Students have to be masked at all times in all locations. Students say it’s not ideal, but they’re just happy to be back on campus.

"I thought it was going to be a while before we come back in person, but it's nice to be back here and see some familiar faces," Emily Wishman, who returned for her second year on Monday, told Local4 News.

She said she does feel safe being back in school, but can already feel how the pandemic will change the year.

"I'm taking an intro to business class right now. My last semester I had the same professor and now she does it a little bit differently," Wishman said. "We usually did group activities together, work on our projects together and gave out handouts. She's not going to do that this year."

Limited group projects is just one of many changes students can expect to see.

"We have a COVID administrative group that has been meeting weekly since back in March to make sure that we are planning for students to keep them safe," CCC College President Dr. Marcie Kemnitz said. "One of the things is we modified our room occupancy so we took it down to half to make sure that we 're meeting that 6 foot guidance around and have social distancing for our students and labs as well."

Keeping that distance in labs can prove to be pretty hard, especially since many are so hands on.

"Using masks has helped us a bit so if they do need to come in contact or be close to one another the mask helps reduce the potential spread, which is allowed for us by the health department," Dr. Kemnitz said. "That's a little bit challenging, but part of it just having smaller groups spread out in the lab and have more available for the students so they aren't always on top of each other."

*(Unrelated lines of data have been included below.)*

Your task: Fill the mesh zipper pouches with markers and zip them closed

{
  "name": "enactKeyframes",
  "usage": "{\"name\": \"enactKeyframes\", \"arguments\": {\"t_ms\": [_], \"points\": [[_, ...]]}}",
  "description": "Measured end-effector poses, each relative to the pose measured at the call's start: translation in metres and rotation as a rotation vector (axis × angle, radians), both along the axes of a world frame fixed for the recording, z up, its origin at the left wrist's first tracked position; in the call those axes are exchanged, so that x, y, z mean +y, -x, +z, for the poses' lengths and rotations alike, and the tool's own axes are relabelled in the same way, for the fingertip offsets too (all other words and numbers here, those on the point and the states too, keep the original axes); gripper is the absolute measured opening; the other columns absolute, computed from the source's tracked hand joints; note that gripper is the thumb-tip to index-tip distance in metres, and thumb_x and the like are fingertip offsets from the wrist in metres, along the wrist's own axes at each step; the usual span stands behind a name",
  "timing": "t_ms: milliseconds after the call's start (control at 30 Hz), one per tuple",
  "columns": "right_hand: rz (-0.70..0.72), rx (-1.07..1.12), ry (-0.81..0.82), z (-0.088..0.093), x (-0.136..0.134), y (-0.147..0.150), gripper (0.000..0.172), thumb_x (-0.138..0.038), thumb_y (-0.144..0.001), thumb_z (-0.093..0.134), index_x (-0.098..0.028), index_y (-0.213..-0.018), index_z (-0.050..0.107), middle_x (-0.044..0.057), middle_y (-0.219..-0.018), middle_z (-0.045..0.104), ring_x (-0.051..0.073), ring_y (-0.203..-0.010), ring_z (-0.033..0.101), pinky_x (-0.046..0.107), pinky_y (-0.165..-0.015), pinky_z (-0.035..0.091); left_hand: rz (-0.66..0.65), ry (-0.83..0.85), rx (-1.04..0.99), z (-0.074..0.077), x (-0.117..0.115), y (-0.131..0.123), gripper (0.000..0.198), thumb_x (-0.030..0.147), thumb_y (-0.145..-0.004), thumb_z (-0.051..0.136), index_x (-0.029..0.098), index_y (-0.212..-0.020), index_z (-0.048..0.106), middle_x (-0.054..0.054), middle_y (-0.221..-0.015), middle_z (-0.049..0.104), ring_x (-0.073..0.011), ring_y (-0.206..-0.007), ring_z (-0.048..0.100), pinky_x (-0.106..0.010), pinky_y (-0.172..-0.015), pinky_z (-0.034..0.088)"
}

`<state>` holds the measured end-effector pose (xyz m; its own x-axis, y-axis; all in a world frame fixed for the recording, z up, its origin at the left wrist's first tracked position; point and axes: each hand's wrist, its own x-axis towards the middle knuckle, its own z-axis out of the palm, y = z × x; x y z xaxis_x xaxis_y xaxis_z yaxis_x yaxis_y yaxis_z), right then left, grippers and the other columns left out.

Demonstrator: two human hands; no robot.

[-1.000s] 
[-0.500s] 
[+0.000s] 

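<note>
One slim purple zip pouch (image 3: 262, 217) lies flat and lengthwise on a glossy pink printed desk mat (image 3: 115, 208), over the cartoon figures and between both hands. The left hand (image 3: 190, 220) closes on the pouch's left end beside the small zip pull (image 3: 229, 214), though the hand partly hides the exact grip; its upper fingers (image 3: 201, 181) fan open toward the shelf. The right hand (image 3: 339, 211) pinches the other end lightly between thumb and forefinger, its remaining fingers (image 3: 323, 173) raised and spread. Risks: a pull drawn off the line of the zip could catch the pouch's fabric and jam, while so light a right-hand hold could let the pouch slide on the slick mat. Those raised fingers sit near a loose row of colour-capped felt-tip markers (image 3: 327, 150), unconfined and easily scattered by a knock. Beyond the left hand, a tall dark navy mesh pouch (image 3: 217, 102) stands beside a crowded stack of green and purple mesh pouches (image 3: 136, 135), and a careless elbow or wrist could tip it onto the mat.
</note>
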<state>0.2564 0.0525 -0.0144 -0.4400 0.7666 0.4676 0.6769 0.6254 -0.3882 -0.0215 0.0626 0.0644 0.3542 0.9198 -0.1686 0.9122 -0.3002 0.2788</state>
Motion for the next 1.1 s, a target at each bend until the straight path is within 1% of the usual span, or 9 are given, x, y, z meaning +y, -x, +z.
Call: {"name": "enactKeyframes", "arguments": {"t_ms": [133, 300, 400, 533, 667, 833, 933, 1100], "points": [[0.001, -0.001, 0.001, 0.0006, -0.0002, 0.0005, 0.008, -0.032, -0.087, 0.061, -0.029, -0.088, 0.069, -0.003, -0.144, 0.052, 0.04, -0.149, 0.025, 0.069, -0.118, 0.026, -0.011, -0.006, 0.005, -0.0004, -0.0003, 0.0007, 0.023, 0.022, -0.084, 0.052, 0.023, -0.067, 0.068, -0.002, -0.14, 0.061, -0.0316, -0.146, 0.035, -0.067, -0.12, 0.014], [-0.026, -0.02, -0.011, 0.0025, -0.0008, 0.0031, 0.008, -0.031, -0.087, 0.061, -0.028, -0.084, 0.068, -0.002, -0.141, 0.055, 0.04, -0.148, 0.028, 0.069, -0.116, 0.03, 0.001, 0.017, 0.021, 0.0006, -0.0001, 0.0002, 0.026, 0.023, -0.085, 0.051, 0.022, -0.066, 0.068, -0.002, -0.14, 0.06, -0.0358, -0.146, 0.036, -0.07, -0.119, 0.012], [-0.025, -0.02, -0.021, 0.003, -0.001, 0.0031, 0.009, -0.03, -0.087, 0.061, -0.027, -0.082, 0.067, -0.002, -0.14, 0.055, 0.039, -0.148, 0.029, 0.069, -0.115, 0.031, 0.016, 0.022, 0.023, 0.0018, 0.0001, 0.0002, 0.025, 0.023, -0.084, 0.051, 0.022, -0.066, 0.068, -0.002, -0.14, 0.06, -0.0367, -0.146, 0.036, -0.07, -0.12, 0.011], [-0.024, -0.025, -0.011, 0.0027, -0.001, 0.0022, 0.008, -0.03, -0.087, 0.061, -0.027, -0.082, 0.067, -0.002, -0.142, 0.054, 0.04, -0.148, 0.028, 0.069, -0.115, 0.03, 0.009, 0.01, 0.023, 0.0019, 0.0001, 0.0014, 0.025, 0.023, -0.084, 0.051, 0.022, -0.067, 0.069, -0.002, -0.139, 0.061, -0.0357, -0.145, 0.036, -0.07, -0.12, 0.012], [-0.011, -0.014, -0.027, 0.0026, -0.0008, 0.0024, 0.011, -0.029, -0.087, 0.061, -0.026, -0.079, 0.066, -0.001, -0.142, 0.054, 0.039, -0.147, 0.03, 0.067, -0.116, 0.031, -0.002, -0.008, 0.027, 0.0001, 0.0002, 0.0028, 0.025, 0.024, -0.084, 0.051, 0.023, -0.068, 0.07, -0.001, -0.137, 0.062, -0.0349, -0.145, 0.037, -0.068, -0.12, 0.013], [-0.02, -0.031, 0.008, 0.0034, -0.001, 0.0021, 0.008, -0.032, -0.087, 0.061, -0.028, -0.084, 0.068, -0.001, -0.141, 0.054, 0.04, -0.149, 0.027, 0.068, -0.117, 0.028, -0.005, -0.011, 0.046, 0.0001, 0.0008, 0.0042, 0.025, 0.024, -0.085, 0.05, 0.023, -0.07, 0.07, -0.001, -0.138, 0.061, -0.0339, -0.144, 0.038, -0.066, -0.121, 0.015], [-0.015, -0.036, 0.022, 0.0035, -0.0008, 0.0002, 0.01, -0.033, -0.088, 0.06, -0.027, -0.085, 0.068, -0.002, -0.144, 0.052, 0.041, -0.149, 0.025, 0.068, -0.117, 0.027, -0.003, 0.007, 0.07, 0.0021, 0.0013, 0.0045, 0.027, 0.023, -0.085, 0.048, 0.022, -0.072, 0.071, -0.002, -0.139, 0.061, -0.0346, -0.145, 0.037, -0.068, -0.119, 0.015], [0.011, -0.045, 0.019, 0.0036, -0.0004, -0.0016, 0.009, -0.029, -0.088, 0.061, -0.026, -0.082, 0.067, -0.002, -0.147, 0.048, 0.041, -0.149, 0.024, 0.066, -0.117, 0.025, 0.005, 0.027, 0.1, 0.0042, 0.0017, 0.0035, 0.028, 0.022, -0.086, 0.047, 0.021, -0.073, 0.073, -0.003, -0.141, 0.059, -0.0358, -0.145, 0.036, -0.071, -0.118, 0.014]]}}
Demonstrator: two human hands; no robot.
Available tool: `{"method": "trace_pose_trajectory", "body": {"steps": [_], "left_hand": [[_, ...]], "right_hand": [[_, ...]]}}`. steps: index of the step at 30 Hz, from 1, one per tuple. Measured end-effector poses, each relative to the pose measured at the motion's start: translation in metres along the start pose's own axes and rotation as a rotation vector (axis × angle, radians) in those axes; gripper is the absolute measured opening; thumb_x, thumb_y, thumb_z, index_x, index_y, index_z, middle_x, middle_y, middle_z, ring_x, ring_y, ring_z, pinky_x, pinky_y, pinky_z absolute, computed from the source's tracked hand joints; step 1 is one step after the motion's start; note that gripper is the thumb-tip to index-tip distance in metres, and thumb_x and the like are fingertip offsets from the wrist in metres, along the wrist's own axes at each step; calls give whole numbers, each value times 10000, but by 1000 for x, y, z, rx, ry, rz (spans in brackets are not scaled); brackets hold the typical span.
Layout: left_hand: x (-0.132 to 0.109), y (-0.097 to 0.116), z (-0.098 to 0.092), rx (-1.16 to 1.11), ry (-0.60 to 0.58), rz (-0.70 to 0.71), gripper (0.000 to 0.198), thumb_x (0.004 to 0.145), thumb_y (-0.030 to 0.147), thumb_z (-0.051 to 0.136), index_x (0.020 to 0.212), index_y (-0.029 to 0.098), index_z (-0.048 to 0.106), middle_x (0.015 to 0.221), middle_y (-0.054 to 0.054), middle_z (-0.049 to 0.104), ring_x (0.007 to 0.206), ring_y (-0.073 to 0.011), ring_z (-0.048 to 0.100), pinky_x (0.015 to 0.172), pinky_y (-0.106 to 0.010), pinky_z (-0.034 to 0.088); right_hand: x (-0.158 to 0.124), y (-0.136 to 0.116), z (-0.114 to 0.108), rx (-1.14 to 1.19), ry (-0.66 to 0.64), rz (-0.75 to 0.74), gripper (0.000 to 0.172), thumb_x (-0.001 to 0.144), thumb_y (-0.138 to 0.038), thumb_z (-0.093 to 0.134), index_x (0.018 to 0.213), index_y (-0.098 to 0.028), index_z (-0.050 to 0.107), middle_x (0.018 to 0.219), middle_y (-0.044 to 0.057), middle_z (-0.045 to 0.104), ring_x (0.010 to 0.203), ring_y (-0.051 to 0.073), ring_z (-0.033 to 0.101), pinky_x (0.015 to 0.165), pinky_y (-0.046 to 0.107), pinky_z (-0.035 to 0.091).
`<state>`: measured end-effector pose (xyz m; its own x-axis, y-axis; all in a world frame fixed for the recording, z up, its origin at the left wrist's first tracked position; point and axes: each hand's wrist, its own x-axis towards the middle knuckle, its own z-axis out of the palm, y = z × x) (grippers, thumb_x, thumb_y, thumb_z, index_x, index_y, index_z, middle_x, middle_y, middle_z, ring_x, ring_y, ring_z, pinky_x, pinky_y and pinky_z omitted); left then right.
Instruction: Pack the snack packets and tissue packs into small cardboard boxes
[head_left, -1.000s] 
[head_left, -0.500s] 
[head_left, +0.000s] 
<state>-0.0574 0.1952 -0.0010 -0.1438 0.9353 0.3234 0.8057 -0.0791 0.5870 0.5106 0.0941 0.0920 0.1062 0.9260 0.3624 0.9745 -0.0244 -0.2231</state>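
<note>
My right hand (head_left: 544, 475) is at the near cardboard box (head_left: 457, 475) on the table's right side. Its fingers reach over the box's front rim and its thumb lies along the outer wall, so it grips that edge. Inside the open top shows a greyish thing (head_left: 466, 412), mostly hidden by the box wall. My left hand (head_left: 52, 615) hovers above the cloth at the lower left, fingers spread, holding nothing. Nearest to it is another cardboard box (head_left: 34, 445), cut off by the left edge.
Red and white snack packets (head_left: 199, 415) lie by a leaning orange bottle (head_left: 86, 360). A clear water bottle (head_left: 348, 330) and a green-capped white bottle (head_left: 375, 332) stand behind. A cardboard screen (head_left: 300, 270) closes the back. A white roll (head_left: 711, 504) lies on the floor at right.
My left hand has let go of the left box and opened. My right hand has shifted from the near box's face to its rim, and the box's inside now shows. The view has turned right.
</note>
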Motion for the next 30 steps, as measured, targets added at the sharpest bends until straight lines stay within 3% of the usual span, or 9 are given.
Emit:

Many classes were also moved to a virtual setting or a hybrid of in-person and online. The school says their main goals are to provide a good education and also keep their students as safe as possible.

“We see them as human first and we want to take care of their needs,” Associate Dean of Students Michelle Lubken said. “So in this time if they want to talk to someone we have counseling services, we have a food pantry. We want to meet them where they’re at, so if they are struggling or they’ve been asked to quarantine that doesn’t mean the school is only thinking about their academics. We need to understand their whole well-being and we want to be available for that.”

If a student or staff member tests positive for COVID-19, the dean will work with them to find who they were around and let those students know if they need to quarantine.